**YOUR TASK**
Print out every entry that follows, exactly as written.

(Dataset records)
◆ ◆ ◆ ◆ ◆

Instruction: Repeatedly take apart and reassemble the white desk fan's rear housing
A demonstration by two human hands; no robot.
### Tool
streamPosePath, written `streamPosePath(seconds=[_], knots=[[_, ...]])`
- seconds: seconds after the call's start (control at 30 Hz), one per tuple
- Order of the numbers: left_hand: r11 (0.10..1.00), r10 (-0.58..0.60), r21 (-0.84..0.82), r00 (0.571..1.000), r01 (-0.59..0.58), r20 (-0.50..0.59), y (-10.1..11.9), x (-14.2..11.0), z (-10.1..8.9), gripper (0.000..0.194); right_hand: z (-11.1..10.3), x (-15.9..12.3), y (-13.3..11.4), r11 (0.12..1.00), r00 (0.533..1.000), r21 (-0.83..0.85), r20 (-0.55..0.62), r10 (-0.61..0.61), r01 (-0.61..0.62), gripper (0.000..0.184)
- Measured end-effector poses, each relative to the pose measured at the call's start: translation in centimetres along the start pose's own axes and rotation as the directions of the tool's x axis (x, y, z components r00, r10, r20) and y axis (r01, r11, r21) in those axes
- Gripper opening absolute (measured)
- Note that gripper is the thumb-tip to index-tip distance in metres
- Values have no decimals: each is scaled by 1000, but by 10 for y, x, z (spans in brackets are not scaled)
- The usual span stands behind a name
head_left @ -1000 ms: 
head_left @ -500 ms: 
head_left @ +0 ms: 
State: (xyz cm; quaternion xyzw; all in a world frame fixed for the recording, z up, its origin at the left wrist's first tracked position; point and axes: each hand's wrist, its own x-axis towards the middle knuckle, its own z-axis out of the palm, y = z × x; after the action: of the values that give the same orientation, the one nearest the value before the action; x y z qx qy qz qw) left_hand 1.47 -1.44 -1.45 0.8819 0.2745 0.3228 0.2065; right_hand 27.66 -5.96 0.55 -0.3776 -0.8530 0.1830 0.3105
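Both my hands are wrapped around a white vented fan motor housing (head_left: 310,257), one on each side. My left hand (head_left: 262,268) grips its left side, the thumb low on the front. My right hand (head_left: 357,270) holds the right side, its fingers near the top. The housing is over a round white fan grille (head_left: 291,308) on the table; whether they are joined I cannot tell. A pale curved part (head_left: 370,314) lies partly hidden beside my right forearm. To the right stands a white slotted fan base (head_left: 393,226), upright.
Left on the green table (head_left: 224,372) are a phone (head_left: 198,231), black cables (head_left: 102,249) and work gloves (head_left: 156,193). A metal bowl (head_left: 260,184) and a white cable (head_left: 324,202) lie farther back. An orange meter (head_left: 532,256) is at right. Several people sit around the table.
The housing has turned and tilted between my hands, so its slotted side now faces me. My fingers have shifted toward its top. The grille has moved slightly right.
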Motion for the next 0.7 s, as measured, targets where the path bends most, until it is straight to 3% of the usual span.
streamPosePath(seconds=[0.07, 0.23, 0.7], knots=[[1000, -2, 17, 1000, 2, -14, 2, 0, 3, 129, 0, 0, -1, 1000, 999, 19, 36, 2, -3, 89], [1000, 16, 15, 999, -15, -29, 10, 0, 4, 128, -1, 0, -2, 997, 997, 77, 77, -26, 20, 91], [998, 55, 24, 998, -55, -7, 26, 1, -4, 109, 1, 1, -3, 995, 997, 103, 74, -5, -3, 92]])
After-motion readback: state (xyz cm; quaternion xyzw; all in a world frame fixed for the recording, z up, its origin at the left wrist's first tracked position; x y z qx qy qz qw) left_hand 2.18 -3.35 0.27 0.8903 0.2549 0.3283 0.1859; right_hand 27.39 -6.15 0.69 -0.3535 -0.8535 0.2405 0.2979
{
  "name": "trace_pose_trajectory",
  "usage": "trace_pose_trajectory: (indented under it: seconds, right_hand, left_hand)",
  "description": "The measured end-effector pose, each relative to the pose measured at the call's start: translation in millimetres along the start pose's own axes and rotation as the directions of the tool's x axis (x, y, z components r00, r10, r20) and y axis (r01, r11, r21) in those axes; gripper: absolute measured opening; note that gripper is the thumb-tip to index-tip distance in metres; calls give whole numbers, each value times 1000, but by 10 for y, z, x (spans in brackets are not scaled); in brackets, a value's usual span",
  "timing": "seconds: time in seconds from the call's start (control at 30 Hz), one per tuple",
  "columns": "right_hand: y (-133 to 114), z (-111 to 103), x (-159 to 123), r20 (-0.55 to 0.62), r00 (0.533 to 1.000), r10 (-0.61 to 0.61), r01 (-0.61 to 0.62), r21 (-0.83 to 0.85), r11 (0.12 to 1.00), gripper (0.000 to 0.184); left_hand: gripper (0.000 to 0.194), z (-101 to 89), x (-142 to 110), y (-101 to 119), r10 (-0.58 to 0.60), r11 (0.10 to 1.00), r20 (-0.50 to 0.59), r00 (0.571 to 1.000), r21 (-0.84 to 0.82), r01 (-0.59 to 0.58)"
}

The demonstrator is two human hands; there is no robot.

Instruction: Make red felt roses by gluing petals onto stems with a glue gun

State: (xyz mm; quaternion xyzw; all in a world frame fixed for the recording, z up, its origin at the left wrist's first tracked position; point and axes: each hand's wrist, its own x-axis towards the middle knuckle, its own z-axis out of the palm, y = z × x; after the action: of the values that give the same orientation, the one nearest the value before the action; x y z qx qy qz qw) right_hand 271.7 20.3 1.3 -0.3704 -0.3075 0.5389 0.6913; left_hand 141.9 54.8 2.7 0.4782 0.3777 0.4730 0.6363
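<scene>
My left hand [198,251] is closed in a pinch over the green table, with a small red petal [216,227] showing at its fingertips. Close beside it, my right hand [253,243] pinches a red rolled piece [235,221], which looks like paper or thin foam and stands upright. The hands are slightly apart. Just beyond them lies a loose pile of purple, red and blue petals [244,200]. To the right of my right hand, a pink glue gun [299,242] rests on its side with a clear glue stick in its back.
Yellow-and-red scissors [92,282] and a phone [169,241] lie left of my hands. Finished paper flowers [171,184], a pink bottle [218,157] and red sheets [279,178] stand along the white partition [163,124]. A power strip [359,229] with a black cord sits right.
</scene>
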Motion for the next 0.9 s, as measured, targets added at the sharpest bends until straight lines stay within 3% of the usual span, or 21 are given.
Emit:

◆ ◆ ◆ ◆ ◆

**WRITTEN REPLY**
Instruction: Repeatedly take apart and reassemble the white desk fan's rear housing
A demonstration by two human hands; no robot.
### Tool
streamPosePath, written `streamPosePath(seconds=[_], knots=[[_, ...]])`
- seconds: seconds after the call's start (control at 30 Hz), one per tuple
- Order of the numbers: left_hand: r11 (0.10..1.00), r10 (-0.58..0.60), r21 (-0.84..0.82), r00 (0.571..1.000), r01 (-0.59..0.58), r20 (-0.50..0.59), y (-10.1..11.9), x (-14.2..11.0), z (-10.1..8.9), gripper (0.000..0.194); right_hand: z (-11.1..10.3), x (-15.9..12.3), y (-13.3..11.4), r11 (0.12..1.00), r00 (0.533..1.000), r21 (-0.83..0.85), r20 (-0.55..0.62), r10 (-0.61..0.61), r01 (-0.61..0.62), gripper (0.000..0.184)
- Measured end-effector poses, each relative to the pose measured at the call's start: translation in centimetres along the start pose's own axes and rotation as the directions of the tool's x axis (x, y, z components r00, r10, r20) and y axis (r01, r11, r21) in those axes
- Gripper opening absolute (measured)
- Note that gripper is the thumb-tip to index-tip distance in metres
- Values have no decimals: each is scaled by 1000, but by 10 for y, x, z (spans in brackets are not scaled)
- The usual span stands behind a name
head_left @ -1000 ms: 
head_left @ -500 ms: 
head_left @ +0 ms: 
State: (xyz cm; quaternion xyzw; all in a world frame fixed for the recording, z up, its origin at the left wrist's first tracked position; point and axes: each hand's wrist, its own x-axis towards the middle knuckle, its own z-axis out of the palm, y = z × x; after the action: of the values that give the same orientation, the one nearest the value before the action; x y z qx qy qz qw) left_hand 1.47 -1.44 -1.45 0.8819 0.2745 0.3228 0.2065; right_hand 27.66 -5.96 0.55 -0.3776 -0.8530 0.1830 0.3105
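Both my hands are wrapped around a white vented fan motor housing (head_left: 310,257), one on each side. My left hand (head_left: 262,268) grips its left side, the thumb low on the front. My right hand (head_left: 357,270) holds the right side, its fingers near the top. The housing is over a round white fan grille (head_left: 291,308) on the table; whether they are joined I cannot tell. A pale curved part (head_left: 370,314) lies partly hidden beside my right forearm. To the right stands a white slotted fan base (head_left: 393,226), upright.
Left on the green table (head_left: 224,372) are a phone (head_left: 198,231), black cables (head_left: 102,249) and work gloves (head_left: 156,193). A metal bowl (head_left: 260,184) and a white cable (head_left: 324,202) lie farther back. An orange meter (head_left: 532,256) is at right. Several people sit around the table.
The housing has turned and tilted between my hands, so its slotted side now faces me. My fingers have shifted toward its top. The grille has moved slightly right.
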Motion for the next 0.7 s, as measured, targets where the path bends most, until it is straight to 3% of the usual span.
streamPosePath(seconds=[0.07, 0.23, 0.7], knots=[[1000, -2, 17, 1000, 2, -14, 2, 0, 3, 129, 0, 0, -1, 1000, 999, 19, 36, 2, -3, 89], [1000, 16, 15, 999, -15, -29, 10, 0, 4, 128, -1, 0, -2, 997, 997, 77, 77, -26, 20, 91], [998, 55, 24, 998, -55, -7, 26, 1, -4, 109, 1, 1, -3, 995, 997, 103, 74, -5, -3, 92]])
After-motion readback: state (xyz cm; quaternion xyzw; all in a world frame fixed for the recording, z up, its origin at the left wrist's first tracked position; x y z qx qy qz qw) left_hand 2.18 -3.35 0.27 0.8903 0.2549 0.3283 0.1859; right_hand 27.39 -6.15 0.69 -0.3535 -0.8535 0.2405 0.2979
{
  "name": "trace_pose_trajectory",
  "usage": "trace_pose_trajectory: (indented under it: seconds, right_hand, left_hand)",
  "description": "The measured end-effector pose, each relative to the pose measured at the call's start: translation in millimetres along the start pose's own axes and rotation as the directions of the tool's x axis (x, y, z components r00, r10, r20) and y axis (r01, r11, r21) in those axes; gripper: absolute measured opening; note that gripper is the thumb-tip to index-tip distance in metres; calls give whole numbers, each value times 1000, but by 10 for y, z, x (spans in brackets are not scaled); in brackets, a value's usual span",
  "timing": "seconds: time in seconds from the call's start (control at 30 Hz), one per tuple",
  "columns": "right_hand: y (-133 to 114), z (-111 to 103), x (-159 to 123), r20 (-0.55 to 0.62), r00 (0.533 to 1.000), r10 (-0.61 to 0.61), r01 (-0.61 to 0.62), r21 (-0.83 to 0.85), r11 (0.12 to 1.00), gripper (0.000 to 0.184); left_hand: gripper (0.000 to 0.194), z (-101 to 89), x (-142 to 110), y (-101 to 119), r10 (-0.58 to 0.60), r11 (0.10 to 1.00), r20 (-0.50 to 0.59), r00 (0.571 to 1.000), r21 (-0.84 to 0.82), r01 (-0.59 to 0.58)"
}

The demonstrator is two human hands; there is no robot.

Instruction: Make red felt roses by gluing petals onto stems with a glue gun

State: (xyz mm; quaternion xyzw; all in a world frame fixed for the recording, z up, its origin at the left wrist's first tracked position; point and axes: each hand's wrist, its own x-axis towards the middle knuckle, its own z-axis out of the palm, y = z × x; after the action: of the values that give the same orientation, the one nearest the value before the action; x y z qx qy qz qw) right_hand 271.7 20.3 1.3 -0.3704 -0.3075 0.5389 0.6913; left_hand 141.9 54.8 2.7 0.4782 0.3777 0.4730 0.6363
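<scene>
My left hand [198,251] is closed in a pinch over the green table, with a small red petal [216,227] showing at its fingertips. Close beside it, my right hand [253,243] pinches a red rolled piece [235,221], which looks like paper or thin foam and stands upright. The hands are slightly apart. Just beyond them lies a loose pile of purple, red and blue petals [244,200]. To the right of my right hand, a pink glue gun [299,242] rests on its side with a clear glue stick in its back.
Yellow-and-red scissors [92,282] and a phone [169,241] lie left of my hands. Finished paper flowers [171,184], a pink bottle [218,157] and red sheets [279,178] stand along the white partition [163,124]. A power strip [359,229] with a black cord sits right.
</scene>
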Motion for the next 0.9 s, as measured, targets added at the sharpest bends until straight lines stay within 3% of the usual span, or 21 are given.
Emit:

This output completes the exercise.